> Instructions to follow: Line by line, return the listing exactly, without any of the images.

> Exercise materials:
= = =

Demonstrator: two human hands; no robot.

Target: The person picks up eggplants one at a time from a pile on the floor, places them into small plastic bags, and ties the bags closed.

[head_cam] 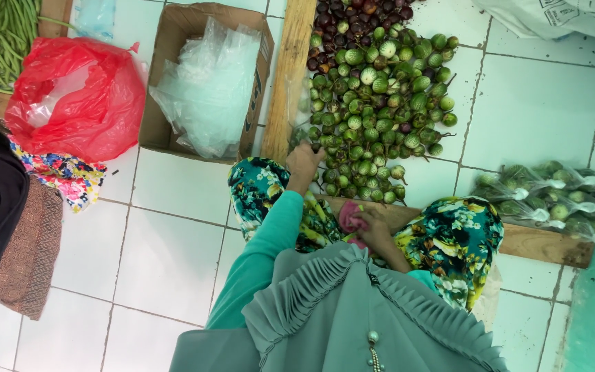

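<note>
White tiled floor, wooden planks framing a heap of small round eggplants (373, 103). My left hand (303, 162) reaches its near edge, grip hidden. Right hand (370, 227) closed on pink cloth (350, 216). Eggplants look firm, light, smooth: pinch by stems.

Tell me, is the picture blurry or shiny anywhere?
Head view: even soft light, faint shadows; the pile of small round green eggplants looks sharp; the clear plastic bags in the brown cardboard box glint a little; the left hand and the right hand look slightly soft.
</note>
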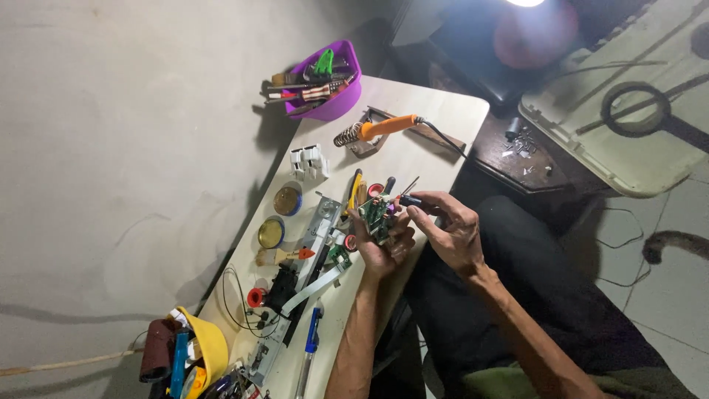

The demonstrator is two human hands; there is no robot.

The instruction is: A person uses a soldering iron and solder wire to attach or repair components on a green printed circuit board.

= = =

> Answer space:
Demonstrator: two human hands; no robot.

Target: The person picks up eggplants one at a time from a pile on the floor, places them into small plastic bags, and ties the bags closed.

[head_cam] 

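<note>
White tiled floor, wooden planks framing a heap of small round eggplants (373, 103). My left hand (303, 162) reaches its near edge, grip hidden. Right hand (370, 227) closed on pink cloth (350, 216). Eggplants look firm, light, smooth: pinch by stems.

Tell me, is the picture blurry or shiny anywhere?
Head view: even soft light, faint shadows; the pile of small round green eggplants looks sharp; the clear plastic bags in the brown cardboard box glint a little; the left hand and the right hand look slightly soft.
</note>
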
The demonstrator is two human hands; there is no robot.

The instruction is: A person uses a soldering iron and solder wire to attach or repair components on a green printed circuit board.

The work on the exercise is done.